Todos os alunos da turma têm agora uma lista quilométrica de normas para ler, percursos para fixar, procedimentos para interiorizar e, aqui entre nós, a Ana acha que o contacto com os amigos a 2 ou mais metros de distância vai ser “simplesmente surreal”. “Tudo isto por 2 exames –, é a loucura!”, pensa para consigo. Não nutre especial simpatia pela nova normalidade!

Mãaae! Paai! Quando puderem interromper o teletrabalho, temos de falar.

Pelos Professores

“Cada dia me traz com que esperar O que dia nenhum poderá dar. Cada dia me cansa da esperança... Mas viver é esperar e se cansar.” Fernando Pessoa In Poesias Inéditas

São 11 horas. Clara Melro e António Justo, professores já nossos conhecidos, fazem um intervalo entre as aulas síncronas e os apoios assíncronos. São casados e têm 3 filhos em idade pré-escolar e escolar. Revezam-se na supervisão dos filhos em aulas e apoios. Não têm mãos a medir e o tempo é escasso: além dos alunos, há que orientar, esclarecer e apoiar, sempre que necessário.

A partir da próxima segunda feira, dia 18 de maio, o António terá de deslocar-se à escola para lecionar Matemática ao 12º ano, o que lhe causa alguma apreensão, pois, além dos filhos, vive lá em casa a mãe de Clara, idosa e considerada “de risco”.

“Além disso ficam “as tropas” a descoberto cá em casa, sem contar com a necessidade de nova definição do horário e a consequente desorientação. Em menos de

2 meses, cada um de nós, exceto a D. Piedade”, refere com um sorriso, “recebeu 3 horários diferentes para gerir. São 15 horários. Em confinamento, nestas condições…. é inacreditável. Pergunto-me se será esta a melhor solução para o 12º ano…”, continuou: “… é preciso que se faça o que for melhor para os alunos!”

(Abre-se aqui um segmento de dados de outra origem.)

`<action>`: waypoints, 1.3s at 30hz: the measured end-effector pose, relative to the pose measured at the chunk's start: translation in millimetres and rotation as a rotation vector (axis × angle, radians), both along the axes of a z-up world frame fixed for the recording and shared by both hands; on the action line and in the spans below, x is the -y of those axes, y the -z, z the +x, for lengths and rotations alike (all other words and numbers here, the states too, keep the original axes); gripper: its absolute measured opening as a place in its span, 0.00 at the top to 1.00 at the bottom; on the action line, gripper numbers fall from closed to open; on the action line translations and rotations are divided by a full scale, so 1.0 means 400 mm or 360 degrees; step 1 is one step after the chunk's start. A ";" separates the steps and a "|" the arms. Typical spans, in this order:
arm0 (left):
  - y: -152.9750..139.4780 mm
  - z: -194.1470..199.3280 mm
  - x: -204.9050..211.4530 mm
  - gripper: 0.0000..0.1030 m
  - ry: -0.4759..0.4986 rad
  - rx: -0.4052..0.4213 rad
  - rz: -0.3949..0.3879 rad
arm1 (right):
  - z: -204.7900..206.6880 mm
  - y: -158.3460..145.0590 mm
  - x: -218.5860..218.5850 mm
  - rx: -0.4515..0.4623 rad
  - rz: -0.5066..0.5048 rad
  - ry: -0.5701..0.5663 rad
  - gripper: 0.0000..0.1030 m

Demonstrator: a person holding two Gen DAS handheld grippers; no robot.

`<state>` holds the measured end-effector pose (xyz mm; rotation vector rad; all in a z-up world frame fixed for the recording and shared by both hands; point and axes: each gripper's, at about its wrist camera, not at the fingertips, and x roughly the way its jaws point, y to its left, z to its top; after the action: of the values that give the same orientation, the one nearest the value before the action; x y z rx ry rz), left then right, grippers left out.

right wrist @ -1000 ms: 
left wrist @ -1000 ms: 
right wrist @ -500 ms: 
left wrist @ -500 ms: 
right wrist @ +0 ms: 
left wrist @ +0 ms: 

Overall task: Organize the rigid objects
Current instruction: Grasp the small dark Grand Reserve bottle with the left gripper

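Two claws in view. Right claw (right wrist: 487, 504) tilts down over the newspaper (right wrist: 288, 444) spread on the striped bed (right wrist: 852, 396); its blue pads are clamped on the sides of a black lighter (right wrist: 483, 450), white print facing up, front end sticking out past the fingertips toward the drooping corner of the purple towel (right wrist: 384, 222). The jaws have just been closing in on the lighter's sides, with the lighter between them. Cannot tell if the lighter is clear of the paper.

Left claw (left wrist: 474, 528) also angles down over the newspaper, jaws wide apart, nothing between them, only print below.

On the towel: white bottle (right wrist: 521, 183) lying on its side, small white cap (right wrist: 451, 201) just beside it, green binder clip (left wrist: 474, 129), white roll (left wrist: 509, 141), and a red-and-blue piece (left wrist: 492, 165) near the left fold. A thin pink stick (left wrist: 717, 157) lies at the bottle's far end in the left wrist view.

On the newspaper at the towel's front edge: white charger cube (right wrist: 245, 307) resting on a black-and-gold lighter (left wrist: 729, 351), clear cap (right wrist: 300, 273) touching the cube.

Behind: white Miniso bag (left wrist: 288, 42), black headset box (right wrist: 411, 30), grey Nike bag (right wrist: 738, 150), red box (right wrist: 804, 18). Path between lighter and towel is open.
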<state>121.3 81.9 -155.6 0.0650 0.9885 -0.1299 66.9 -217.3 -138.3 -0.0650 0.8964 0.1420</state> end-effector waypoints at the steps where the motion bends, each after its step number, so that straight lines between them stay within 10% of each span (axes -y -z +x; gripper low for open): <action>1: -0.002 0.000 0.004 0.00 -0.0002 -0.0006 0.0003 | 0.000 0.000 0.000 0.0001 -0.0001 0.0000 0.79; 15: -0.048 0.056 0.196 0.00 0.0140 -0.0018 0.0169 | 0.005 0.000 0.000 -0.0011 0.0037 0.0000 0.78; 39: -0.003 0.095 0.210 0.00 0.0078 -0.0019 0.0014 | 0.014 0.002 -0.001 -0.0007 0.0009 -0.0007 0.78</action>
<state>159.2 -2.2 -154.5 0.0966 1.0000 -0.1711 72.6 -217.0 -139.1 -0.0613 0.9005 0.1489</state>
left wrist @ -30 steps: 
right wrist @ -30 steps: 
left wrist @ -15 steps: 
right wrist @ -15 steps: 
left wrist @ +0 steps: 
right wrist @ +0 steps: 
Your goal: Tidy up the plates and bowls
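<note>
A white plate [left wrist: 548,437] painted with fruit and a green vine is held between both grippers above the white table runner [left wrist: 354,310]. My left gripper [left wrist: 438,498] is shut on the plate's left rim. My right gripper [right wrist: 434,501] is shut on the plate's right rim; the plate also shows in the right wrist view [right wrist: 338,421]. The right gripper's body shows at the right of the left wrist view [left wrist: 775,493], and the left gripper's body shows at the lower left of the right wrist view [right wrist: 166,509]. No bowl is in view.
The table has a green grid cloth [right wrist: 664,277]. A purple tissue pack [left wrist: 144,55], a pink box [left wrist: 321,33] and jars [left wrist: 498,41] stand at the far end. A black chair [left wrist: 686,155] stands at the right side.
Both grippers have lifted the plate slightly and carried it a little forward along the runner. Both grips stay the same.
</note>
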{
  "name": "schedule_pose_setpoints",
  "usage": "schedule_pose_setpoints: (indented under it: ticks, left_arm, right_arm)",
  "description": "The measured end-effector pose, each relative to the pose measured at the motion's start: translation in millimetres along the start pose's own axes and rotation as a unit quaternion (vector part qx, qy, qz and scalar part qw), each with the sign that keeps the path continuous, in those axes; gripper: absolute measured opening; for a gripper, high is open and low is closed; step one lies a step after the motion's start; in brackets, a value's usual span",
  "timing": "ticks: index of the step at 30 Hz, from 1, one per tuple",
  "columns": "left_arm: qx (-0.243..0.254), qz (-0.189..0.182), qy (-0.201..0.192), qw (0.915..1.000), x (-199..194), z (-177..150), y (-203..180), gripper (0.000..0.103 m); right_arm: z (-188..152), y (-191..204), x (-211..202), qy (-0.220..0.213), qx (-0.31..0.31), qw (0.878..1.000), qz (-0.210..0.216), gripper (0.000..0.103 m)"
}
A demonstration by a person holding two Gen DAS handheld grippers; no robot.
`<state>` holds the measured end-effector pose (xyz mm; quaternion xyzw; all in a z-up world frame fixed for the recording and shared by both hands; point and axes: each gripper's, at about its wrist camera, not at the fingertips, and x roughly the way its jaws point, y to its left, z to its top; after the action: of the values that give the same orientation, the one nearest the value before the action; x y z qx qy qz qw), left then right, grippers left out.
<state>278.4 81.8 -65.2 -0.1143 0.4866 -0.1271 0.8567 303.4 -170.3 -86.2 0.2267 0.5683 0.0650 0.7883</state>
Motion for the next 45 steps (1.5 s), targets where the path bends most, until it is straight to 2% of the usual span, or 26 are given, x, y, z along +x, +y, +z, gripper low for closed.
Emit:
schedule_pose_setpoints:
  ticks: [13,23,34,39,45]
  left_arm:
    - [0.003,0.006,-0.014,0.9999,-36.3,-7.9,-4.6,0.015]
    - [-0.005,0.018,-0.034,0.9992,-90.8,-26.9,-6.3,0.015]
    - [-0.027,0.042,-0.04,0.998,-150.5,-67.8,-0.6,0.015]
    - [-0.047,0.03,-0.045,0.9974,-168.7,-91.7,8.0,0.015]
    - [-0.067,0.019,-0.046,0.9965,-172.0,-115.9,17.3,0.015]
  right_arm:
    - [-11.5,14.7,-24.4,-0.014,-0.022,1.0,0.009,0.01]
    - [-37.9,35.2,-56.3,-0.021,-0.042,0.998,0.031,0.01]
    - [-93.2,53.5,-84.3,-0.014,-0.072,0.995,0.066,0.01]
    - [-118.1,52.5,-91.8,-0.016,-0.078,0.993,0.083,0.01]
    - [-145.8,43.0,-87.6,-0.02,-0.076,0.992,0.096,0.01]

A professora Clara Melro ouvia em silêncio: “Assim se ensina e aprende em tempo de COVID 19”, pensava. Aquela seria a hora do conto, num dia bonito como aquele, seguramente no jardim. Por momentos, pareceu-lhe sentir o cheiro das folhinhas que recebia no final como recompensa. Sentiu saudades da escola e de todos os alunos, mesmo dos que acabara de ver na aula; do mundo tal como o conhecia, da vida, da escola, de…

Respirou fundo, sorriu e voltou para as aulas, por enquanto, mesmo ali ao lado. António seguiu-lhe os passos ao encontro virtual dos alunos: “Fazer o que fazemos melhor!”, pensou…,“o que fazemos melhor…”.